La portarono in ospedale. Un piccolo ospedale di provincia in tempo di guerra, quello di Nicosia. Sicuramente non attrezzato per l’amputazione. Il 2 agosto, mentre ancora continuavano i bombardamenti ed era iniziata la battaglia di Troina, la zia morì di setticemia. A mezzogiorno. Ricevette solo la benedizione del cappellano dell’ospedale e i fratelli sotto le bombe la portarono al cimitero. Non fu facile per loro raggiungere il cimitero sotto i bombardamenti aerei, con una bara al seguito. 
A lei, buona e bella, toccò l’abbraccio della misericordia di Dio, ai familiari lo strazio della perdita.
Salvatore Carmelo Trovato
Prof. Salvatore C. Trovato
A noi, venuti dopo, quella foto ripropone un dolore che non avevamo provato.
Alla società civile impone un ricordo che resti nel tempo, come per le altre vittime immolate in quei tragici giorni. Nell'auspicio che la storia mai più si ripeta, anche se la storia ha sempre insegnato ben poco gli uomini.
Catania, 12 aprile 2013

Documenti

1. Da Giuseppe Di Franco, La guerra in Sicilia e i segni celesti in Agira, Roma Tipografia Russo, 1950

p. 76: Contrariamente ai voleri della cittadinanza di Nicosia i tedeschi piazzavano […] cannoni al Castello, […] pronti a tirare contro di essa che mostrava il suo giubilo per gli anglo-americani. Per fortuna, quando costoro si preparavano a far fuoco, venivano accerchiati e presi alle spalle dagli Alleati.
Costretti alla fuga, prima di lasciar Nicosia, prendevano a colpi di rivoltella una giovinetta certa Trovato, che gridava con gioia. «Gli Americani arrivano!», ferendola gravemente. In ultimo facevano brillare una mina al macello, il cui spostamento d’aria mandava in frantumi i vetri e le imposte dell’abitato.
Dopo una breve resistenza sul piano S. Giacomo le forze dell’Asse si dirigevano verso Troina, contrastando il terreno agli Alleati palmo a palmo in quelle zone montuose, dove faticosa era la loro avanzata.

2. Da Luigi Anello, La battaglia di Troina, Messina, Zona, 1971

p. 18: Nel pomeriggio del 27 luglio, nel settore di Nicosia, provenienti da Petralia, gli Americani del 16° Regg. di fanteria, dopo tre ore di fuoco d’artiglieria, costrinsero le forze tedesche e il 1° Battaglione del 6° fanteria «Aosta» ad un limitato arretramento su una posizione meno esposta.

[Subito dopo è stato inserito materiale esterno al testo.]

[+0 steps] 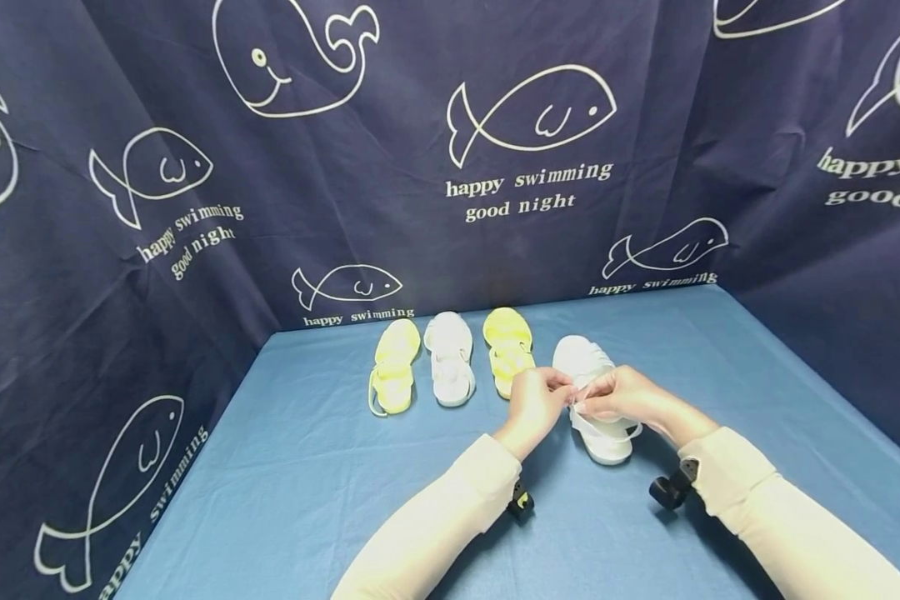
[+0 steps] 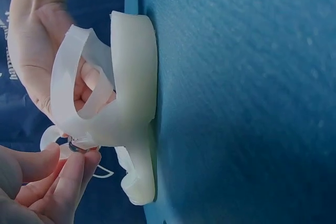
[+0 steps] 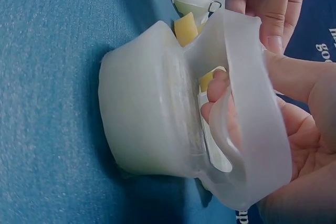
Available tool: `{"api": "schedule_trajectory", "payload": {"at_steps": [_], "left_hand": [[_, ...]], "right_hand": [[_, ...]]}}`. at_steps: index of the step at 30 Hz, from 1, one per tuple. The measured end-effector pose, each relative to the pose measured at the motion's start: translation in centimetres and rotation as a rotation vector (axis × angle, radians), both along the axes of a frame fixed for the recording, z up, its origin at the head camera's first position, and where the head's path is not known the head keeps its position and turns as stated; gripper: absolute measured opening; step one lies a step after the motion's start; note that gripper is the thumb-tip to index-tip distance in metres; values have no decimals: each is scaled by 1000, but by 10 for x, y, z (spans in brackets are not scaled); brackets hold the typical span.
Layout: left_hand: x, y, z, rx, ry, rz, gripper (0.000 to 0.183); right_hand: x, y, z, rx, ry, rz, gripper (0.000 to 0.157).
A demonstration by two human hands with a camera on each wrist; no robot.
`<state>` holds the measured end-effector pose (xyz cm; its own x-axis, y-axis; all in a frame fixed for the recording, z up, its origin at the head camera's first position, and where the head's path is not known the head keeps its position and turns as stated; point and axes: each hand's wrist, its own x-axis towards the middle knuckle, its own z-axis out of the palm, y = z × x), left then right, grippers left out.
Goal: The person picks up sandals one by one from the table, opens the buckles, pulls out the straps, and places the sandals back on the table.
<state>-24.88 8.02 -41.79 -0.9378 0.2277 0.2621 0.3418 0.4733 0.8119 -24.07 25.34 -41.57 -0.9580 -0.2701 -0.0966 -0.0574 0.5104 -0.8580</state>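
Note:
A translucent white sandal (image 1: 581, 357) stands sole-down on the blue cloth, toe pointing away from me. My left hand (image 1: 534, 402) is at its left side and pinches the strap end by a small metal buckle (image 2: 72, 144). From the right, my right hand (image 1: 630, 395) reaches over the sandal, thumb and fingers pinching the strap close to the left fingertips. The ankle strap (image 3: 257, 108) loops around behind the heel, with right-hand fingers showing through its opening in the right wrist view.
Left of the hands, a yellow sandal (image 1: 506, 329), a second white sandal (image 1: 450, 333) and another yellow sandal (image 1: 397, 342) form a row. Dark blue fabric (image 1: 495, 242) with fish prints rises behind the blue cloth (image 1: 307, 483). A black wrist camera (image 1: 671, 490) hangs below the right sleeve.

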Motion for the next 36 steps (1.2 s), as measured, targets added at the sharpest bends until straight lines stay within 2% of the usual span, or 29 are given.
{"api": "schedule_trajectory", "payload": {"at_steps": [6,12,22,26,29,32,36], "left_hand": [[2,3,2,-46,27,19,3],[2,4,6,-40,36,28,4],[-1,4,5,44,-54,4,5],[0,0,0,117,-129,2,8],[3,-1,-4,128,-168,9,9],[7,-1,-7,117,-166,26,9],[9,2,-8,113,-114,60,6]], "right_hand": [[-1,1,0,7,6,14,24],[-1,-1,1,19,22,20,24],[4,0,1,-21,-19,5,27],[4,1,1,-37,-43,0,28],[5,1,2,-38,-49,4,28],[5,2,2,-42,-48,13,27],[4,2,1,-60,-53,10,29]]}}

p. 19: [L’indomani, 28 luglio] gli americani del 16° fant. entravano facilmente a Nicosia, superando una piccola ed insignificante scaramuccia nella Piazza Garibaldi.
Due tedeschi della retroguardia, quando videro arrivare sulla piazza i soldati nemici, dalla via A. Gussio, cominciarono a sparare con i loro mitra, costringendoli ad un precipitoso fuggi-fuggi. Ma uno degli americani, girando attorno alla Cattedrale e correndo per le vie adiacenti, con l’aiuto anche dei civili, arrivò alle spalle dei due e li fece prigionieri (testimonianza del Dott. Giuseppe Burgo).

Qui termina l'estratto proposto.